An exact transcription of the lines below, from the first through the one containing "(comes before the", is the only output wanted.

━━━

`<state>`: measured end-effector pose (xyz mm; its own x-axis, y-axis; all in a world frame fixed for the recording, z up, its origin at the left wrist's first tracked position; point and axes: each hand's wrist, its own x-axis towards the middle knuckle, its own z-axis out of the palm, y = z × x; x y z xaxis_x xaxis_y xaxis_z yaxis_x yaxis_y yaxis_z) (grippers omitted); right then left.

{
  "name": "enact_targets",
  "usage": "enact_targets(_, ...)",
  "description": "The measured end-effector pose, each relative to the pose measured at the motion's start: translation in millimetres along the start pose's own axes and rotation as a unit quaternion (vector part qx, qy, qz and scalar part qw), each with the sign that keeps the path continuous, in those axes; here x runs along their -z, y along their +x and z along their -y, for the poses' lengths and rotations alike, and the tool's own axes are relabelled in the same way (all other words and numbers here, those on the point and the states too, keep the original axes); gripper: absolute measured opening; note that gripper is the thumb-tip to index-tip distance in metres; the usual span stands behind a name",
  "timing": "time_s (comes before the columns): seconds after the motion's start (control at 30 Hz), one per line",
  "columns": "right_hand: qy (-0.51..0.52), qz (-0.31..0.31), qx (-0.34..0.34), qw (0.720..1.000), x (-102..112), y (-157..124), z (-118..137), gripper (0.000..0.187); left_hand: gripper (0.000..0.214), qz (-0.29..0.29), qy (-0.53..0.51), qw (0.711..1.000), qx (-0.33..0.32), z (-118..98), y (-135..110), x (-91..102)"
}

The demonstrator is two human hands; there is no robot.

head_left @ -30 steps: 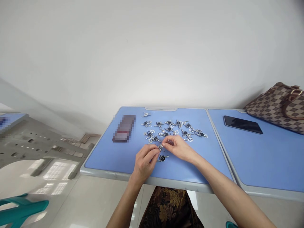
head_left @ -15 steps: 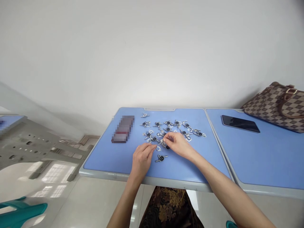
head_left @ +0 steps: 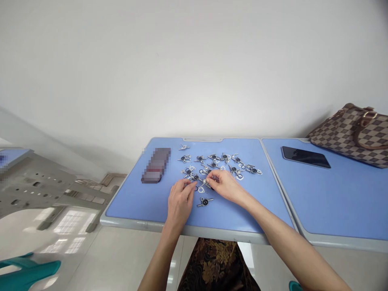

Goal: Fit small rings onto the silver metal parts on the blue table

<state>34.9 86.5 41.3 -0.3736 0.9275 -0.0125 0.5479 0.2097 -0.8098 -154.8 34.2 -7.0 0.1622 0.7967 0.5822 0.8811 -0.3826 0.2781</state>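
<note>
My right hand (head_left: 222, 184) pinches a small silvery metal part (head_left: 204, 181) between thumb and fingertips, with a thin stem pointing down and left. My left hand (head_left: 181, 198) is just left of it, thumb and forefinger drawn together; whatever is between them is too small to make out. A dark ring (head_left: 196, 188) shows at the left fingertips, beside a flat metal gasket (head_left: 201, 189). Nearer me lies a metal fitting with a round black face (head_left: 205, 201). Several similar fittings (head_left: 214, 165) spread behind my hands, with loose rings and gaskets among them.
A pixelated dark object (head_left: 157, 165) lies on the left of the blue table (head_left: 136, 202). Another blue table (head_left: 327, 202) adjoins on the right, bearing a phone (head_left: 306, 157) and a checkered bag (head_left: 351, 133). A wall stands behind. Part of a teal chair (head_left: 30, 270) is at lower left.
My left fingertips have drawn back slightly to the left, away from the metal part's stem. My right hand still pinches the part, and the whole view has shifted a little.
</note>
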Motion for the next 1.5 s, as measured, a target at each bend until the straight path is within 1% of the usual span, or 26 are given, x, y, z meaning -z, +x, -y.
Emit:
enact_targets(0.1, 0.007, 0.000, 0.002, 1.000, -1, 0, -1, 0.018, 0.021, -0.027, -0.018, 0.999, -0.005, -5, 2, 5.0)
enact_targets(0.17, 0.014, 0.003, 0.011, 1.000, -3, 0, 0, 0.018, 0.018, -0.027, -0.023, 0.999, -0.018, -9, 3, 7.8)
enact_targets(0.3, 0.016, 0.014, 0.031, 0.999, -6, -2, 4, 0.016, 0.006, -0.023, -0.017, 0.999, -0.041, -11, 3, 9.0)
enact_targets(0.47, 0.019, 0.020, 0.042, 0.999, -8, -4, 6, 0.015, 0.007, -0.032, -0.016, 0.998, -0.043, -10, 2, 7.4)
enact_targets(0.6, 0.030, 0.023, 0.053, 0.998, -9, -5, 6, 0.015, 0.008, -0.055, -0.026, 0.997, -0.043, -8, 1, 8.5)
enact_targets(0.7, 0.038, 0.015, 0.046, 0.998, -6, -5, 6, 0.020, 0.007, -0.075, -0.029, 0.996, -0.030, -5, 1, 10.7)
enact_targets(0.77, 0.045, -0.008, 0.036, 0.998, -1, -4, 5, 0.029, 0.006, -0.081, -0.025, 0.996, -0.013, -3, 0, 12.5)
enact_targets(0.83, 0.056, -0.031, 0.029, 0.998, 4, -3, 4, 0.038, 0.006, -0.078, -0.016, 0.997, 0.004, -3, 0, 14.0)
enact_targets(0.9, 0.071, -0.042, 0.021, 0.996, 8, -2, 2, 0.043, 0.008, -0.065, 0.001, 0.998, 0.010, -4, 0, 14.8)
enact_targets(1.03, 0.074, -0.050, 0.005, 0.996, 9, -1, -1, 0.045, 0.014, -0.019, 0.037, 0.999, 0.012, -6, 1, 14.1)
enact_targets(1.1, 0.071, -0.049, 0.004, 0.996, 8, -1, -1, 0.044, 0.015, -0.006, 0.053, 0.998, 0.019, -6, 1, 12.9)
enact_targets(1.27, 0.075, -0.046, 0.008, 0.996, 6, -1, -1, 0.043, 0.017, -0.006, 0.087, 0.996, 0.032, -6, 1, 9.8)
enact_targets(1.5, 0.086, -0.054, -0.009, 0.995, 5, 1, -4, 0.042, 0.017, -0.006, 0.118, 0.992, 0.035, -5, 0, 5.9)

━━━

> **FINAL ANSWER**
`<state>`: measured end-effector pose (xyz mm; its own x-axis, y-axis; all in a world frame fixed for the recording, z up, its origin at the left wrist's first tracked position; point and axes: each hand's wrist, its own x-axis towards the middle knuckle, its own z-axis out of the palm, y = z × x; x y z xaxis_x xaxis_y xaxis_z yaxis_x yaxis_y yaxis_z) (grippers omitted); right then left.

{
  "name": "enact_targets",
  "usage": "enact_targets(_, ...)",
  "description": "The measured end-effector pose, each relative to the pose measured at the motion's start: translation in millimetres along the start pose's own axes and rotation as a unit quaternion (vector part qx, qy, qz and scalar part qw), each with the sign that keeps the path continuous, in those axes; here x runs along their -z, y along their +x and z along their -y, for the poses' lengths and rotations alike, and the tool's own axes are relabelled in the same way (all other words and numbers here, those on the point and the states too, keep the original axes); gripper: absolute measured opening; note that gripper is the thumb-tip to index-tip distance in metres; the usual span stands behind a name",
  "timing": "time_s (comes before the columns): seconds after the motion's start (control at 30 Hz), one per line",

This answer requires nothing further.